** ASSIGNMENT **
All lines with the word "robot" are to be found and copied from the listing.

** EXERCISE DATA **
::::::::::

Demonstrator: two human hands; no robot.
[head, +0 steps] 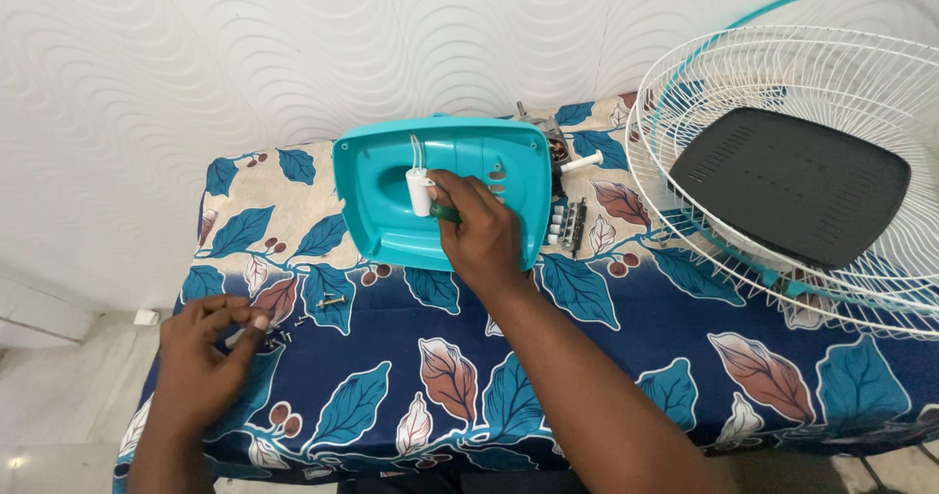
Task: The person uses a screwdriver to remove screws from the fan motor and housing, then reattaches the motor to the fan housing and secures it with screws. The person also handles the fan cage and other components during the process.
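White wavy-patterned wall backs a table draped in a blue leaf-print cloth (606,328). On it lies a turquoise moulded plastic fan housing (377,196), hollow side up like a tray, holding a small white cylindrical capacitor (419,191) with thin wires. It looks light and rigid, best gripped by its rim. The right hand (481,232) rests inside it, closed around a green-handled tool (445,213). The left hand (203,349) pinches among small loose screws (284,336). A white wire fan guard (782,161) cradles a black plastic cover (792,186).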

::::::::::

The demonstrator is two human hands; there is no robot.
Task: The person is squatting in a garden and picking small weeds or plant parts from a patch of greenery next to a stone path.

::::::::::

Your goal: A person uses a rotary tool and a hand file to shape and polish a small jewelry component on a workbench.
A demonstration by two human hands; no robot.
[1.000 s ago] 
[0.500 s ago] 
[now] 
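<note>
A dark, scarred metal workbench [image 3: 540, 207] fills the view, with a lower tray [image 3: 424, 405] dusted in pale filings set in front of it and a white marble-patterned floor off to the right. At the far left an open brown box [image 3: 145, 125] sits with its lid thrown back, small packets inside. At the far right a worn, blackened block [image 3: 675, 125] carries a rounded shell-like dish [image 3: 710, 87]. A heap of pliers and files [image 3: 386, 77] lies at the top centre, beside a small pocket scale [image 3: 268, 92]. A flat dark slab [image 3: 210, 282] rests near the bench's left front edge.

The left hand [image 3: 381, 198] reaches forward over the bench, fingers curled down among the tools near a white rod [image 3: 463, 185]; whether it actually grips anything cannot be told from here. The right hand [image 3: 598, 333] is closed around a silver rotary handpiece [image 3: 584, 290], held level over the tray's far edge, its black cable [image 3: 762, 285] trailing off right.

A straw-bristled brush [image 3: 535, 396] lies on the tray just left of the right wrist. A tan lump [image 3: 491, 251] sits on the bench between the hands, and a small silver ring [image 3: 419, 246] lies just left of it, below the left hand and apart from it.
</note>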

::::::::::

** WRITTEN SOLUTION **
Demonstrator: two human hands; no robot.
The demonstrator is two human hands; there is no robot.
A demonstration by two human hands; no robot.

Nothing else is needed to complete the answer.